「アイ・ウィシュ・アイ・ワー・イン・ラブ・アゲイン」は、リチャード・ロジャーズが作曲し、ロレンツ・ハートが作詞した1937年のショー・チューン。ブロードウェイ・ミュージカルベイブス・イン・アームズのために書かれた。同作は「マイ・ファニー・ヴァレンタイン」「ザ・レディ・イズ・ア・トランプ」など名曲を多数生んだ傑作ミュージカルである。

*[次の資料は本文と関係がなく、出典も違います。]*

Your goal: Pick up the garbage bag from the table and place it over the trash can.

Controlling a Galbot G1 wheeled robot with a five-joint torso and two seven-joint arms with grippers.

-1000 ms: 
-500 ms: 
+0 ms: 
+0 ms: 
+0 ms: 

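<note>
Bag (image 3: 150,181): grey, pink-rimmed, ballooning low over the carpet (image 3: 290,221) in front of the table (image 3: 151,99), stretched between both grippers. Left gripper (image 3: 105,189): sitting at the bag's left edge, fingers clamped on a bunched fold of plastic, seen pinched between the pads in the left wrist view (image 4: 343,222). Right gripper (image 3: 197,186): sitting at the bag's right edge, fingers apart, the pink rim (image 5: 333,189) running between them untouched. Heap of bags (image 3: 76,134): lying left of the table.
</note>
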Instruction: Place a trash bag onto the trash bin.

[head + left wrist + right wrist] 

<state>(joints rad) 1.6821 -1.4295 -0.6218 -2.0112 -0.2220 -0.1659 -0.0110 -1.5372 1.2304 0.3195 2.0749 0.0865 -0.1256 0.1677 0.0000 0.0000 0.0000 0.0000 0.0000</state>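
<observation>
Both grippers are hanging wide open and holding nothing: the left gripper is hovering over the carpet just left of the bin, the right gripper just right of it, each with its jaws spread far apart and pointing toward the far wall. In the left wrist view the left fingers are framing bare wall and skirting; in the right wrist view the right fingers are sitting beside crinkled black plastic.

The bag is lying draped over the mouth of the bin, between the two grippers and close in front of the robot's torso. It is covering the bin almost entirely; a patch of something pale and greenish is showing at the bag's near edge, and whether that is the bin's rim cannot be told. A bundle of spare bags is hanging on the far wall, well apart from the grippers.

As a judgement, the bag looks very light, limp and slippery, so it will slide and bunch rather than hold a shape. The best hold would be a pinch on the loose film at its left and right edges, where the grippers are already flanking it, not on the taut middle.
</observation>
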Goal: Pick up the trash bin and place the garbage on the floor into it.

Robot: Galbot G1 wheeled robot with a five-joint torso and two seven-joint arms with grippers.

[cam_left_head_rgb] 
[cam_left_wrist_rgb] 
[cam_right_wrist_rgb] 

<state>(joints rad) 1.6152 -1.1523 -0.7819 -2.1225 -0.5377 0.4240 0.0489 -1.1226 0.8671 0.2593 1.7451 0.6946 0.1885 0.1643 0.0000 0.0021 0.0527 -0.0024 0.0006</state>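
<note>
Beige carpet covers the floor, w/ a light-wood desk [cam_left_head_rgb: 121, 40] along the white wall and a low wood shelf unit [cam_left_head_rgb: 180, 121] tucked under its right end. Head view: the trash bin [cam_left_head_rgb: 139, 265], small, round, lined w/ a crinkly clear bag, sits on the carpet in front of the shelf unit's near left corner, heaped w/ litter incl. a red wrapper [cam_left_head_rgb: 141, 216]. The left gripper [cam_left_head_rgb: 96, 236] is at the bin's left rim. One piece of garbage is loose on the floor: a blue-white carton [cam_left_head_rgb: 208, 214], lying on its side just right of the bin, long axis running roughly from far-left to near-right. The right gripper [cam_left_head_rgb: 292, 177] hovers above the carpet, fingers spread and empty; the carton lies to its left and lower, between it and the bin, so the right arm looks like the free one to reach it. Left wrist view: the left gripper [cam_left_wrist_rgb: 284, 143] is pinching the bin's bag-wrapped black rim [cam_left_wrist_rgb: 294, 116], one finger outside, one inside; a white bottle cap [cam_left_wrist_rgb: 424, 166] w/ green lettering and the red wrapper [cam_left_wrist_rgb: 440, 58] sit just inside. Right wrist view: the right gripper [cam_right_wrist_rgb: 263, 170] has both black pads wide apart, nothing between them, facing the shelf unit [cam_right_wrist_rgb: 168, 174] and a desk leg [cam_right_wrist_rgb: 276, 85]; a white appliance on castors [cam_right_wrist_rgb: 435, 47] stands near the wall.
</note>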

32小節のAABA形式で、原調はGメジャー。メロディは軽快な跳ねるようなリズムと、ハートの機知に富んだ歌詞が見事に調和している。恋の苦しみを皮肉たっぷりにユーモラスに列挙する歌詞が特徴的で、失恋の痛みすらも懐かしむという逆説的な内容がジャズ・ヴォーカリストの表現力を刺激する。コード進行は明快なダイアトニック・ハーモニーを基調としており、ミディアム・スウィングからバラードまで柔軟に対応できる。
エラ・フィッツジェラルドの1956年のアルバムElla Fitzgerald Sings the Rodgers & Hart Songbookでの録音は、この曲の決定的なジャズ解釈として名高い。またフランク・シナトラの1957年のヴァージョンも、洗練されたスウィング感で人気が高い。